Exercise aim —
Can you copy the lines from the one that contains "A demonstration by" through the end of the material below, exactly and with nothing else?

Given information —

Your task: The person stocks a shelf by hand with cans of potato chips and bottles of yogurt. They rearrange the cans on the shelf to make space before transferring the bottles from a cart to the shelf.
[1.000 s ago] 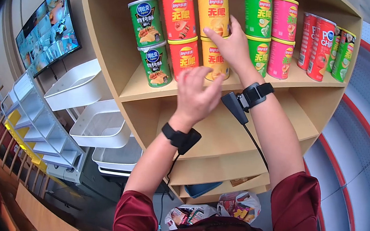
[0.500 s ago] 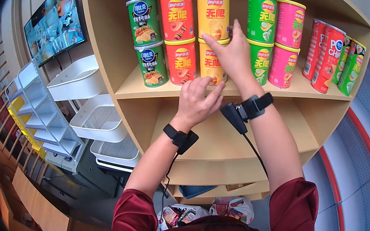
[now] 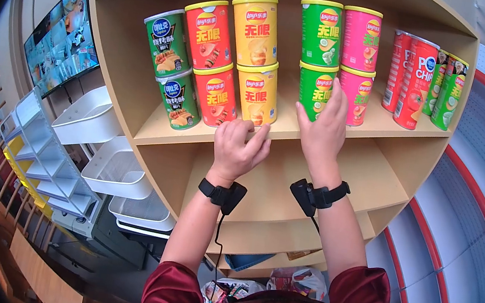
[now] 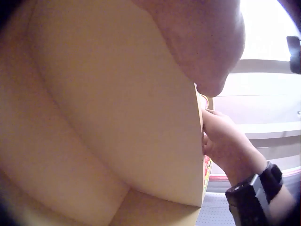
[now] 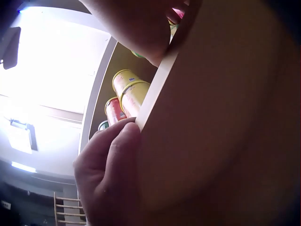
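Note:
My right hand [image 3: 325, 126] is in front of the lower green Lay's canister [image 3: 311, 90], fingers extended upward, fingertips overlapping its right side close to the lower pink canister [image 3: 357, 96]. Loosely bent, the fingers of my left hand [image 3: 238, 151] rest at the shelf's front edge, just below the lower yellow canister [image 3: 257, 95]. In the right wrist view, the left hand's thumb and forefinger [image 5: 123, 146] lie against that edge. Each of these canisters has another of its colour stacked on it. The right wrist view shows part of the yellow stack beyond the edge.
Left of the yellow stack stand red canisters [image 3: 214, 95] and dark green canisters [image 3: 177, 99]. Tall red chip tubes [image 3: 414, 83] and green tubes [image 3: 449, 94] are farther right. White baskets [image 3: 119, 168] stand left of the wooden shelf unit; white-and-red racks [image 3: 465, 201] are on the right.
My right hand has left the yellow stack and moved right and down to the green canister. My left hand has dropped slightly to the shelf edge. The head view has shifted.

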Tool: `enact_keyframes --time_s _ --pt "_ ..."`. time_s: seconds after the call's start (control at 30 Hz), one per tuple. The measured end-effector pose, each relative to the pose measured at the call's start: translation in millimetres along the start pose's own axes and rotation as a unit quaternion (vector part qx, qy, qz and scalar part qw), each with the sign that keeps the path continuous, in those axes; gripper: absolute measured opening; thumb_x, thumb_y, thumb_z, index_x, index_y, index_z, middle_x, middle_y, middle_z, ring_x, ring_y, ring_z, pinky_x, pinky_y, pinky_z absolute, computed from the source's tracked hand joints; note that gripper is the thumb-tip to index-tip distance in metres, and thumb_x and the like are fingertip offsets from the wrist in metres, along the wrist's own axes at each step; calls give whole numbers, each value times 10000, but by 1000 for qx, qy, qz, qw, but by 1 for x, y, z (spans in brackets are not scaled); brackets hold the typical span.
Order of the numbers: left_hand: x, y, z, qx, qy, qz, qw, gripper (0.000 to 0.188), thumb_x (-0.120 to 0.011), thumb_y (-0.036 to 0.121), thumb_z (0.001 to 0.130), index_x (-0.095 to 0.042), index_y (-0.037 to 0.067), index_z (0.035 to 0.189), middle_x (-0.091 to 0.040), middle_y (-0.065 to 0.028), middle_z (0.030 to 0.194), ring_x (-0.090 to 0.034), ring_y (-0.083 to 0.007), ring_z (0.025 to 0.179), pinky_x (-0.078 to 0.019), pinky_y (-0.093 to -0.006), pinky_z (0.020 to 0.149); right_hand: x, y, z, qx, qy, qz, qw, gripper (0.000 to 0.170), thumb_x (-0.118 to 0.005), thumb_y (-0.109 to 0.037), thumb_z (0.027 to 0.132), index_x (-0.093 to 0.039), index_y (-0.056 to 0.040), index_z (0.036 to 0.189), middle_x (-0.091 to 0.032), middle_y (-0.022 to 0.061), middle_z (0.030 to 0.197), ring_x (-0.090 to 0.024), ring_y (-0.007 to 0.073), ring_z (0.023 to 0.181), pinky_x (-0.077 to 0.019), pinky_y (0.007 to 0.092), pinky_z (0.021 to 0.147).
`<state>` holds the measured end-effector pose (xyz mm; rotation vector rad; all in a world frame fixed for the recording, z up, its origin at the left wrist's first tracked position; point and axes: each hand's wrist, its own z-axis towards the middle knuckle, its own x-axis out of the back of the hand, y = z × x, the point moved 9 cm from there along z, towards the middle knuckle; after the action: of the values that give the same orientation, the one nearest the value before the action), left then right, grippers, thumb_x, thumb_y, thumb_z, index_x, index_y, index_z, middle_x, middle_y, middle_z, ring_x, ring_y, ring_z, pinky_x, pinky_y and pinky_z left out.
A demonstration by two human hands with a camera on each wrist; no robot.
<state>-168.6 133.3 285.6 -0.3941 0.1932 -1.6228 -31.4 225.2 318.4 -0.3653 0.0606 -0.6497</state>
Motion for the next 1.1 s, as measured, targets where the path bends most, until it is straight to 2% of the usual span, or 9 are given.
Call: enact_keyframes --time_s 0.17,0.23,0.33,0.43,0.57,0.63,1.1 --pt "-1 0 0 -4 5 -2 1000 272 -684 184 677 -636 123 937 -480 -35 812 -517 -186 743 -396 -340 683 -3 2 -2 -6 -3 -16 1000 798 -737 -183 701 -281 -68 1347 -443 171 1161 -486 333 1054 -434 410 862" --pt "2 2 1 -13 23 -13 1000 314 -700 120 642 -636 108 949 -475 -46 798 -506 -205 703 -383 -346 604 -3 -4 -2 10 -6 -11 1000 799 -736 -174 699 -282 -72 1348 -443 165 1149 -489 332 1044 -439 405 856" --pt "1 1 1 -11 23 -12 1000 318 -701 116 640 -635 106 951 -474 -47 797 -507 -205 703 -383 -346 600 -8 -7 -2 10 -18 8 1000 809 -741 -171 693 -279 -72 1350 -444 166 1141 -490 330 1039 -439 400 853" --pt "-2 0 -1 -2 13 4 1000 273 -681 178 676 -630 123 938 -481 -33 809 -513 -195 738 -390 -351 674 -13 -6 -3 -7 -34 31 999 800 -741 -177 698 -283 -63 1344 -443 180 1185 -462 343 1102 -431 413 890" --pt "-3 0 -1 2 7 -1 1000 278 -683 179 674 -632 124 941 -483 -35 813 -514 -198 744 -390 -352 675 -13 -7 -2 -3 -37 31 999 816 -753 -187 686 -286 -64 1343 -446 175 1175 -467 339 1093 -436 409 882" --pt "-2 0 -1 3 11 0 1000 282 -684 178 671 -633 126 944 -483 -36 816 -516 -203 750 -391 -353 678 -11 -10 -2 20 -26 22 999 845 -764 -179 667 -278 -64 1349 -431 159 1130 -482 323 1032 -441 389 849" --pt "-3 0 -1 10 1 -3 1000 264 -679 176 682 -642 118 936 -481 -36 807 -516 -201 755 -385 -351 699 -13 -9 -1 34 -39 48 997 857 -776 -183 646 -288 -63 1340 -425 150 1117 -480 314 1026 -439 382 842"
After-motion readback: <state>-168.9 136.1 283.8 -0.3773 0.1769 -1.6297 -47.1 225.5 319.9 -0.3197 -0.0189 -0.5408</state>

Response below —
A demonstration by two human hands with a camera on each wrist; no robot.
<state>-168.6 133.3 285.6 -0.3941 0.1932 -1.6228 -31.4 225.2 318.4 -0.3653 0.0606 -0.6497</state>
Motion for the next 1.1 s, as measured, targets where the path bends most, until it is straight to 2% of the usual span, or 9 are given.
Call: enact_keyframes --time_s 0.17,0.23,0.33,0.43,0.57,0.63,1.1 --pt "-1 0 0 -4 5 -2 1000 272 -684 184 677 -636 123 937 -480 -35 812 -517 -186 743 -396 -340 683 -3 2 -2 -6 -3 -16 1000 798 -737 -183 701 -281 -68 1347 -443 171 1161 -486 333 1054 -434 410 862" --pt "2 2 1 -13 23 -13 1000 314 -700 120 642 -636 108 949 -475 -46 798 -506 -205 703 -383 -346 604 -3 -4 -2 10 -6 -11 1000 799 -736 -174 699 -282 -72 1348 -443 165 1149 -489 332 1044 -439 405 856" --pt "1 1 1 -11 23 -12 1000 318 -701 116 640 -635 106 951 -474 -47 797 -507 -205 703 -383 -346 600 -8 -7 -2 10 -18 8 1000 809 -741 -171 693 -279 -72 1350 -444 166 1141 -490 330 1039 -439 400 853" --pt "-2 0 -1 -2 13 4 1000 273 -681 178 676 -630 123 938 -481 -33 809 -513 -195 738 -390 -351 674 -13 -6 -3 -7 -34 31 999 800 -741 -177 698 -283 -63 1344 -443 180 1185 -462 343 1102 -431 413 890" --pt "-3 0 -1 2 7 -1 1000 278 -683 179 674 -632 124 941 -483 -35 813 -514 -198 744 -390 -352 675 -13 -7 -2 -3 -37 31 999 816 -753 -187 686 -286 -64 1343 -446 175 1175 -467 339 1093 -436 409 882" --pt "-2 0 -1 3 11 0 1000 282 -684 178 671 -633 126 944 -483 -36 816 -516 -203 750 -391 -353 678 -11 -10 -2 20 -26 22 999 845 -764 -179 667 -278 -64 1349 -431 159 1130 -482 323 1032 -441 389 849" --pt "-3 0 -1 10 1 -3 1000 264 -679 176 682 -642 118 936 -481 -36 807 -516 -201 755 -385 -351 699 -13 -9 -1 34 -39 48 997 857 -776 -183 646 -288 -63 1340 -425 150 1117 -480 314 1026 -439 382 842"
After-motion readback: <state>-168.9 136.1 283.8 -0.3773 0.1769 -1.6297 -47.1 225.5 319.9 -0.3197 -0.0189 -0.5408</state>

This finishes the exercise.